@dalehileman,
Krumple wrote:evidence that light does have a fixed position in time and not super position
dalehileman wrote:
Krum you might have to elaborate on this just a bit as the typical dumbhead (me) doesn’t immediately comprehend how overlapping applies
Well I am working off the premise posed to me that an "object" traveling at or near the speed of light would not have a fixed position because it would be in all places equally.
I didn't even bring up the one thing that would prove the idea wrong. If it were true then you wouldn't be able to calcuate the speed of light at all. Unless for some reason photons are an exception to this theory. I doubt that photons would be an exception since pretty much all "particles" that travel at or near the speed of light are just different forms of "light" essentially.
So I am refrencing the cocept by talking about "super position" since you wouldn't "according to the theory" be able to distinguish the position of a particle if it were traveling at or near the speed of light. I'm just bending the definition slightly here but the concept is still the same.
Well it comes back to my perspective on time. That it is a sequence of moments that follow one after the next.
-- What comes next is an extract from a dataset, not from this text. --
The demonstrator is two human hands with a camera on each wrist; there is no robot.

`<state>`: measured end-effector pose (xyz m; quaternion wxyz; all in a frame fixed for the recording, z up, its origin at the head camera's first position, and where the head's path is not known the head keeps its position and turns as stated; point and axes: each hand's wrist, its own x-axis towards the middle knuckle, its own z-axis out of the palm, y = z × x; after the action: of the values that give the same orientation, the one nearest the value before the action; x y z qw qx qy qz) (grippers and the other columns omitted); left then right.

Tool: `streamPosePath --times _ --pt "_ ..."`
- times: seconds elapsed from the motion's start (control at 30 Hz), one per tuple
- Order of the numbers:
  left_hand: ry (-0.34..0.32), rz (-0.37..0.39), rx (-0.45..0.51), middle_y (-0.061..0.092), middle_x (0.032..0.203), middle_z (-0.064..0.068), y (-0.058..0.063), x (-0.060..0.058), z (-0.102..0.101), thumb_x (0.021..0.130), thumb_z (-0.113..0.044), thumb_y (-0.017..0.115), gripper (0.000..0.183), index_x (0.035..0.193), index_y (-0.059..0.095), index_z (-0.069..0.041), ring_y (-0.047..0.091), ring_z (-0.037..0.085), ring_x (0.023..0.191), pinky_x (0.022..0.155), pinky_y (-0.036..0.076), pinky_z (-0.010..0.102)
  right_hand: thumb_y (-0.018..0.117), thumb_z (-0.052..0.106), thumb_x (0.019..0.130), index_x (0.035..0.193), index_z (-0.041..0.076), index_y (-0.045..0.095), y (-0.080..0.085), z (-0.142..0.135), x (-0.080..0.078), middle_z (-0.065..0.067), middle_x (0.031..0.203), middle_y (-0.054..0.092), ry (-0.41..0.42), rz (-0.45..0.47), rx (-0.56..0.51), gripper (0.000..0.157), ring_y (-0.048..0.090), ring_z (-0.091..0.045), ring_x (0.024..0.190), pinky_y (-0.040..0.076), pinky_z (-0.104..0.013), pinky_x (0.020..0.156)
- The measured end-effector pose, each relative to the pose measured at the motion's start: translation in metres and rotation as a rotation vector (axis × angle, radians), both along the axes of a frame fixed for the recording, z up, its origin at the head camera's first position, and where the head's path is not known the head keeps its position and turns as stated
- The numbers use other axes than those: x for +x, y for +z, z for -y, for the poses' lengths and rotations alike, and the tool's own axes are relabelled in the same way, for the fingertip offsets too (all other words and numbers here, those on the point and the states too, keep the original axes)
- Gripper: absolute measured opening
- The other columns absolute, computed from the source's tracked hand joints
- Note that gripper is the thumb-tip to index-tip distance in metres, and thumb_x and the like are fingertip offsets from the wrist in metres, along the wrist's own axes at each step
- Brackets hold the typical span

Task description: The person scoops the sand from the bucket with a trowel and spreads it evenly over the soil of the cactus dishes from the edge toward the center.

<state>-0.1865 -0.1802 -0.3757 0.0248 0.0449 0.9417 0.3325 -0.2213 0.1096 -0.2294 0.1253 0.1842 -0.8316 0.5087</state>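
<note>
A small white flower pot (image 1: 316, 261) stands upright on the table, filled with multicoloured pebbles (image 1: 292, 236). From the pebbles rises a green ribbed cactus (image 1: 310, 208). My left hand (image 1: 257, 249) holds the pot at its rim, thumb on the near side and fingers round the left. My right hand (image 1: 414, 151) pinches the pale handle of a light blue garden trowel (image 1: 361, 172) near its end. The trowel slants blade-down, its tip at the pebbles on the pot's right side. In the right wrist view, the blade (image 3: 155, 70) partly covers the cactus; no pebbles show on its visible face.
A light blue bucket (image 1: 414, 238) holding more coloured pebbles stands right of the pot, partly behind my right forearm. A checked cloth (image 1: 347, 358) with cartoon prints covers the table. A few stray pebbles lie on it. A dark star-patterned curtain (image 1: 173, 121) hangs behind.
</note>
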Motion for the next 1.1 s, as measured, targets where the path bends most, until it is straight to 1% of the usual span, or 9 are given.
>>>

Sure they don't happen at the seconds or mili-second level that we commonly like to think of as time splitting. It would be more on the atomic or quantum level.
For every quantum moment everything, all atoms, electrons, ect have a fixed position for that specific quantum moment. Meaning if you were to actually take that moment you would be able to distinguish where everything was. The only problem with this, which is not much of a problem is the actual velocity and position at the same time. We can know the position or the velocity but not both.
dalehileman wrote:
If you judge however its resolution is beyond the 81-year-old with incipient Alz’s please forgive and don’t feel obligated to respond, while it’s been a pleasure chatting
The only reason I bring it up is because I think it gets glossed over so easily. So many people think that time is not needed for things to happen. Which if that is true, I don't see how you could accurately calculate velocity then. It would mean something could be moving and then time could pause yet the object still continue, which would give an inaccurate reading. I have never observed something do this.
dalehileman wrote:
Incidentally modern software also leaves me panting. What possible connection could there be ‘tween an Alz’s victim chatting with a physicist about the speed of light in question with with the fixed position of Photonia, and the U.S. unemployment situation
Isn't everything interconnected?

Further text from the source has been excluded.